Every line with "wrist" in it must be copied from the data.

>>>>>

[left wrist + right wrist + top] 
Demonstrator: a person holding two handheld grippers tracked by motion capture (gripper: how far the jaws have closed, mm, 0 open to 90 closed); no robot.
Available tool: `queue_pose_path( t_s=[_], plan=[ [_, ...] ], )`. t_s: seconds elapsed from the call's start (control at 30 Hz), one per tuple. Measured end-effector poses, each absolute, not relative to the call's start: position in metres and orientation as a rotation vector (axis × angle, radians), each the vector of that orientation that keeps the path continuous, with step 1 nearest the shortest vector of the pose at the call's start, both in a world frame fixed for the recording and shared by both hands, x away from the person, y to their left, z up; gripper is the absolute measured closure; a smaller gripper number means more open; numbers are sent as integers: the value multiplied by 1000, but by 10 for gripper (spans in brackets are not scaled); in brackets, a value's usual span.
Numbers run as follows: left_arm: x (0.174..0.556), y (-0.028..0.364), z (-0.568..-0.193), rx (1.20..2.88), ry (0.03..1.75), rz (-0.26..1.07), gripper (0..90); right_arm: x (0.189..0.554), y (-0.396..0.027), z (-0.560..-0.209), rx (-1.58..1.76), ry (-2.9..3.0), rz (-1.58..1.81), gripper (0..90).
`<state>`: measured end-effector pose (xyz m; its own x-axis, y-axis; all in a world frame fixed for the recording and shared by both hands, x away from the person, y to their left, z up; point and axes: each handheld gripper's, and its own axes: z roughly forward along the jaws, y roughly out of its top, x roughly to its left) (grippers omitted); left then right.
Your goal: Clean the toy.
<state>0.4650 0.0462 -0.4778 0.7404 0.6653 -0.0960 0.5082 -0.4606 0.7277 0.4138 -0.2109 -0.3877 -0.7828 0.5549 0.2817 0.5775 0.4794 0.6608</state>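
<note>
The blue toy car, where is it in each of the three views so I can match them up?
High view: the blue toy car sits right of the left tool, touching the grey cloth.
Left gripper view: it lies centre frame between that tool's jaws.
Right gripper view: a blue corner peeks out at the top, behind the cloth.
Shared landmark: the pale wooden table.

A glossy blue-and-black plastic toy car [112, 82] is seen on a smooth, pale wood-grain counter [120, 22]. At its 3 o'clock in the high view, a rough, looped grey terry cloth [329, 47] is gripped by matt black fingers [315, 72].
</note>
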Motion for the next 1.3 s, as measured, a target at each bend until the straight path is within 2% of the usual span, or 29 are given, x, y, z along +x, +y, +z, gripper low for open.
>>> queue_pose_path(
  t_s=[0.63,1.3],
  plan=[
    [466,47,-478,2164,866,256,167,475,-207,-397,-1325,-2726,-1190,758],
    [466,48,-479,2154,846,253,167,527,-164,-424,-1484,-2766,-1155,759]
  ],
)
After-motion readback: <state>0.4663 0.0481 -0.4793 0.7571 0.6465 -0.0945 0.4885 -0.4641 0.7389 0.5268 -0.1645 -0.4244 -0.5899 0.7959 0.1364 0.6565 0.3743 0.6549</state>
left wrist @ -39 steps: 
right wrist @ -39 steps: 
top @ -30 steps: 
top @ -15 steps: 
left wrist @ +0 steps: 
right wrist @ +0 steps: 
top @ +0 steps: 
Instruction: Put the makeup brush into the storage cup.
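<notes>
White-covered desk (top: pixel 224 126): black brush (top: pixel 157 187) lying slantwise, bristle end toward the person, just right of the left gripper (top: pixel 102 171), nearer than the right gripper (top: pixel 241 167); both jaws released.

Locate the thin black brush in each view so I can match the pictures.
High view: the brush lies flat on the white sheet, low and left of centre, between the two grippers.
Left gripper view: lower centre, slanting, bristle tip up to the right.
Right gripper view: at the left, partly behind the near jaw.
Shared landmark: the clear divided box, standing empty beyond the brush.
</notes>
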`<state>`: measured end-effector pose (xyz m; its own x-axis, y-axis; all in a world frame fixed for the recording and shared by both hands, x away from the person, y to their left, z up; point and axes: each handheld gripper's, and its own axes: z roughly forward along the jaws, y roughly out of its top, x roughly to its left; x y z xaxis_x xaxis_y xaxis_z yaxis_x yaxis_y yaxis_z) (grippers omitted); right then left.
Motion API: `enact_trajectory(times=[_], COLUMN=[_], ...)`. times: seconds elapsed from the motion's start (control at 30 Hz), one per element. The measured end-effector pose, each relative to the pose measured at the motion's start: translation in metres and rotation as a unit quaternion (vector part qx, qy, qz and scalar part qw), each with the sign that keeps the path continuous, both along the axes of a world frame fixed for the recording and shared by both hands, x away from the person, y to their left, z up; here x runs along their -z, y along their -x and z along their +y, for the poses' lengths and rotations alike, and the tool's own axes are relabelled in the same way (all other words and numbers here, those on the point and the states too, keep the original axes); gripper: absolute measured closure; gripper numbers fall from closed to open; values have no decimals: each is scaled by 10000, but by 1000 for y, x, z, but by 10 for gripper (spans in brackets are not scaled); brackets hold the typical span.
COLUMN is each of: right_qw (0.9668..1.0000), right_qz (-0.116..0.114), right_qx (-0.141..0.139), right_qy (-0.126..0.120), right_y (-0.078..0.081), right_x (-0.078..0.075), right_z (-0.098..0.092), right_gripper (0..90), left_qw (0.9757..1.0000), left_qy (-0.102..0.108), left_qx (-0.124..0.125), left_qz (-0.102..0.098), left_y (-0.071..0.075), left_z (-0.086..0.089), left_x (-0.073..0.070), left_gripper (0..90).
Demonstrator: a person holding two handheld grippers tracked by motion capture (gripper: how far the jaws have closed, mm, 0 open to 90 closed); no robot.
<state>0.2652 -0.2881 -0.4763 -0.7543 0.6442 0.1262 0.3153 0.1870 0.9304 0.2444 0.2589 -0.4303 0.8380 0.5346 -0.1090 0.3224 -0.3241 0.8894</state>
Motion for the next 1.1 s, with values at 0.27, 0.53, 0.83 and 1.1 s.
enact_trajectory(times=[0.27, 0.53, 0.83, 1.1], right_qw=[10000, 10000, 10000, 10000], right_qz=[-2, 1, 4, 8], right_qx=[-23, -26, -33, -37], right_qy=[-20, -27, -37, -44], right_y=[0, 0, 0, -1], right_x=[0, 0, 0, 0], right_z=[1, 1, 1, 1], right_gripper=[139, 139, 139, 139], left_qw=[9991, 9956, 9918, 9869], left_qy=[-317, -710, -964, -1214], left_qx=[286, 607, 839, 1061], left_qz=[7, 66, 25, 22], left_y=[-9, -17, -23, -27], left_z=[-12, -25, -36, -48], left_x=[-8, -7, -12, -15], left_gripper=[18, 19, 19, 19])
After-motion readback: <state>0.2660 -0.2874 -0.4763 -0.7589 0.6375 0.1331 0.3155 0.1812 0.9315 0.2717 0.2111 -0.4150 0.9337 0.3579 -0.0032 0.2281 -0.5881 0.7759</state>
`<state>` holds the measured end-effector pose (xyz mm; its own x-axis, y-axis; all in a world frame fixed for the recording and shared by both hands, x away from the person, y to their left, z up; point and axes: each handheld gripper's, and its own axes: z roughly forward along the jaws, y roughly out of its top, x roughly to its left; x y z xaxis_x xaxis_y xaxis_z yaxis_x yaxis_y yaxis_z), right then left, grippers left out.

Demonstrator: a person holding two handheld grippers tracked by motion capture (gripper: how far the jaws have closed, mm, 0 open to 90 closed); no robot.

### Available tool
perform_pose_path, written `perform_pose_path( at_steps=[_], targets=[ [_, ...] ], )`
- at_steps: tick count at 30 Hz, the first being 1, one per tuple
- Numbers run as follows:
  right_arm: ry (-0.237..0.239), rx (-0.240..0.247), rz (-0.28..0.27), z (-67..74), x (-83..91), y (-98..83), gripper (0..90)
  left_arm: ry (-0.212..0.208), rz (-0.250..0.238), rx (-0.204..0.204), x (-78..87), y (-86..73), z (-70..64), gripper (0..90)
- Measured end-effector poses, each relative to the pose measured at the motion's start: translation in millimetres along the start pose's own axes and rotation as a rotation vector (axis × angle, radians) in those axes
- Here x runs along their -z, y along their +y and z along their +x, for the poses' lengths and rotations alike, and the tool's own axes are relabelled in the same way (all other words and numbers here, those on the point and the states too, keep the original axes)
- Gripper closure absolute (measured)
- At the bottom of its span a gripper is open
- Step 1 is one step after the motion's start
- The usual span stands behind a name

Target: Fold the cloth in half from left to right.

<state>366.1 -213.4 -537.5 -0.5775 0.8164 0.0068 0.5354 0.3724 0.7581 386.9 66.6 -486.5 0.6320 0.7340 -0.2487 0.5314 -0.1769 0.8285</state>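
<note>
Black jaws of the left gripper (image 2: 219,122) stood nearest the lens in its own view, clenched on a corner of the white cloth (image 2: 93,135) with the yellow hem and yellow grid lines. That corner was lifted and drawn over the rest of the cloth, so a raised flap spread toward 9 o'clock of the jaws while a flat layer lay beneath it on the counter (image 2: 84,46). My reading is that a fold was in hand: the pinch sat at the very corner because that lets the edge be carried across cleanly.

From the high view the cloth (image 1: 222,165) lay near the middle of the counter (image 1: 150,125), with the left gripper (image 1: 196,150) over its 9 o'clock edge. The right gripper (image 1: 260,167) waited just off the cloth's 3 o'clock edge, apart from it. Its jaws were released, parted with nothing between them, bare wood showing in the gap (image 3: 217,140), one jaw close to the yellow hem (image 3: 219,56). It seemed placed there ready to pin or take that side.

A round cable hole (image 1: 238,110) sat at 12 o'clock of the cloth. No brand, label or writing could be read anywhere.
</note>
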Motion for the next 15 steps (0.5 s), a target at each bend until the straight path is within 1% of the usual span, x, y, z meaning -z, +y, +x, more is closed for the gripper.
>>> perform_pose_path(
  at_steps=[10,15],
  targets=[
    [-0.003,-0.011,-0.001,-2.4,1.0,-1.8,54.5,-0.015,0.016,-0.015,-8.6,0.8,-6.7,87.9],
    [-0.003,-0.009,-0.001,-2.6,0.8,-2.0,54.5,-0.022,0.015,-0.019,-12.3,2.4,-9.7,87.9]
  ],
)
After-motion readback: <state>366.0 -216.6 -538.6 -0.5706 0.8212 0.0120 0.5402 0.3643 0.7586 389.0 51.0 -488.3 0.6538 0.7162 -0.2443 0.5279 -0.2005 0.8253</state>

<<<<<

**Answer section**
[left wrist + right wrist + top] 
left wrist @ -39 steps: 
right wrist @ -39 steps: 
left wrist @ +0 steps: 
right wrist @ +0 steps: 

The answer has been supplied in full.